Despite his late-season struggles,

Ivan Nova

will likely be the No. 5 starter. (Image: Debby Wong, US Presswire)

Starting Pitchers
CC Sabathia
Hiroki Kuroda
Andy Pettitte
Phil Hughes
Ivan Nova

It sort of goes without saying that the first three pitchers are this list are locks, though health will remain a concern given the age of Kuroda and Pettitte, but with the lack of innings on his arm due to a long DL stint, Pettitte should be relatively fresh. It will be worth it to watch that balky left elbow of CC, given the cleanup that $150 million dollar arm went through in the off-season. Meanwhile, health and consistency are key for Hughes, who has already been named the fourth starter for the team even as the Yankees were cleaning out their lockers from the 2012 season. He will need to cut down on the homers, and start the season with the same success 3.50-ish ERA that he enjoyed from June through most of August.

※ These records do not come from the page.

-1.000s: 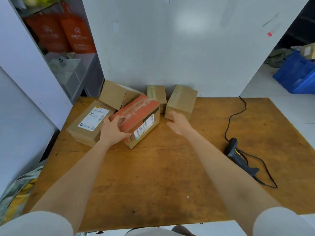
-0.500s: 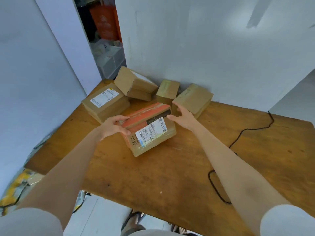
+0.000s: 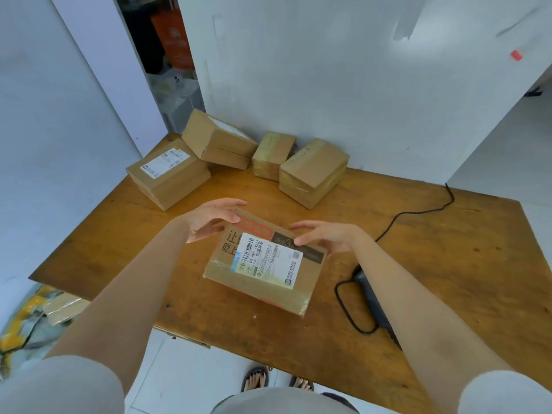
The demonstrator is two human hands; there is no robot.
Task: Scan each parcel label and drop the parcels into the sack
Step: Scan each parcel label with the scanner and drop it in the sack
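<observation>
Since half a second ago the parcel [image 3: 263,264] has come nearer the person and away from the other boxes, and its white label [image 3: 268,259] now faces up between the two hands. The left hand [image 3: 209,218] curls loosely at the parcel's far left corner, fingertips touching the orange strip, while the right hand [image 3: 325,236] touches its far right edge with fingers partly spread; neither has a closed grip, and the parcel rests on the bench [image 3: 418,264]. The label carries barcodes and a line that reads roughly "C3 885 [XSD]" beside Chinese characters; large dark Chinese characters are printed on the cardboard left of it, partly covered. The scanner [image 3: 373,300] with its black cord now lies just under the right forearm. Beyond the hands, four cardboard boxes [image 3: 310,171] remain by the wall, the leftmost with a white label too small to read.
</observation>
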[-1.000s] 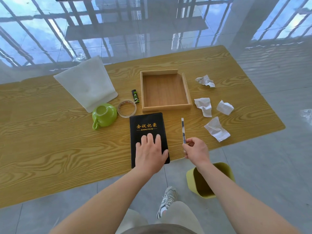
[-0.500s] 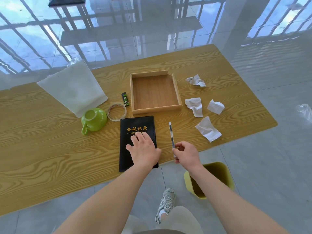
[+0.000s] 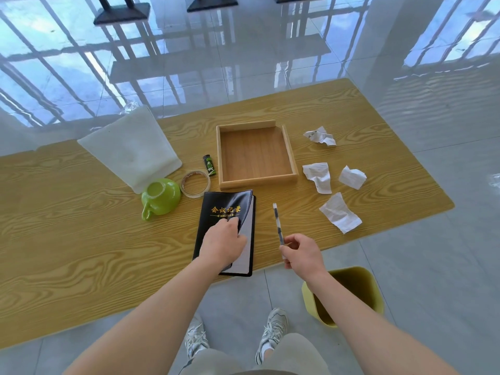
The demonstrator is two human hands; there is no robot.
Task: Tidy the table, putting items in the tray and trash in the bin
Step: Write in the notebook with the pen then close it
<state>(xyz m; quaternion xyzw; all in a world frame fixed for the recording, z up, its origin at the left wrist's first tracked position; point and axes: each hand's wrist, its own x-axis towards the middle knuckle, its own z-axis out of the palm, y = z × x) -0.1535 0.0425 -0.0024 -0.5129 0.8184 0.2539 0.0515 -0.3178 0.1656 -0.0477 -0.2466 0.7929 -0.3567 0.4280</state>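
Gripping the black notebook (image 3: 226,211) by its cover's right edge, our left hand (image 3: 224,243) curls its fingers under the flap. The book lies at the table (image 3: 81,239) edge, before one tray (image 3: 258,181). Our right hand (image 3: 303,253) pinches one pen (image 3: 278,223). We count four crumpled papers (image 3: 320,135) (image 3: 317,176) (image 3: 351,177) (image 3: 340,216) and one bin (image 3: 374,293).

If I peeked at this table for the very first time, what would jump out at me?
Right in front, the left hand lifts the cover of a black notebook with gold writing, while the right hand holds a pen beside it. Behind them sits a wooden tray with nothing in it, four crumpled papers lie to its right, and a bright green cup lies overturned on the left.
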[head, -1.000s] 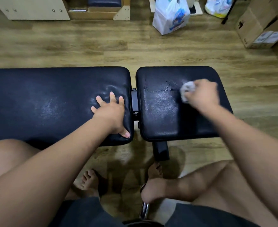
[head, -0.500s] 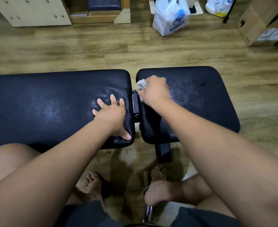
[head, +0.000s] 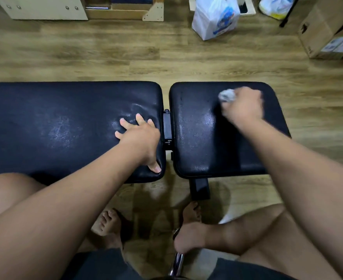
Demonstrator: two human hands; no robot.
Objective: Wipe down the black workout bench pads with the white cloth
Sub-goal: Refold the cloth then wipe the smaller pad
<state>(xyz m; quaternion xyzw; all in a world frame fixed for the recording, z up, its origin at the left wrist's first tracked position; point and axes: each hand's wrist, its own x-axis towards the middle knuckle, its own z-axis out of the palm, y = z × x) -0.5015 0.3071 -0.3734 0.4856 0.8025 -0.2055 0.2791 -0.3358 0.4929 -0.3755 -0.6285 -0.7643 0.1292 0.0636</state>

Ultimately, I think the Yankees go with Nova (though, personally, I would prefer Phelps). Nova’s 2012 season was confounding, and yet, despite that, he continued to find ways to win. After averaging 14 wins in his first two seasons as a starter, and a strong-first half (3.92 ERA, 10-3), Nova seems to have a slightly higher upside. That said, for as fantastic as he was in 2011 and the first half of 2012, he was that dreadful in the second-half (2-5, 7.05 ERA). Phelps’ sample size as a starter is pretty small, with only 11 starts, but going 2-2 with a 3.77 ERA.

When it’s all said and done, I think the Yankees go with Nova only insofar as Phelps had great success in short and long relief roles in 2012, while that is a role Nova is unfamiliar with. It wouldn’t necessarily make sense to send Nova to AAA, as he is a starter, not a reliever, and there isn’t another viable long-man option at the moment. The game of numbers and practicality would go against Phelps here, and Nova will end up as No. 5.

Brett Gardner


Curtis Granderson

, and

Ichiro Suzuki

all better use their speed to make up for the lost outfield run production. (Image: Joy R. Absalon, US Presswire)

Curtis Granderson
Ichiro Suzuki
Brett Gardner
Matt Diaz

Ichiro and Gardner will need to use their speed to get on base, and make things happen when they do get on base, to generate runs. Between OF regulars Raul Ibanez, Nick Swisher, and Andruw Jones, the Yankees have lost 57 homers. While it can be suggested that the Yankees may be too reliant on the home run, the fact remains that, even if they weren’t 57 home runs (not including the RBI associated with them) will be hard to replace. The speedy corner outfielders need to play a little small ball and get active on the basepaths in order to make up for that loss. Further, Ichiro’s production will be watched closely, as his age might make it impossible for him to continue the .300+ BA that he had upon joining the Yanks in 2012.

Granderson, meanwhile, will look to get back on track: his second half was an abomination, despite his second straight 40+ homer season, as he hit .212./.278/.480 after the All Star Break. Consistency outside the home run, and cutting down on the strikeouts will be necessary for Granderson given the lost offensive power for the Yankees. He will need to get on base outside of hitting home runs, and keep the line moving to compensate for the loss in runs.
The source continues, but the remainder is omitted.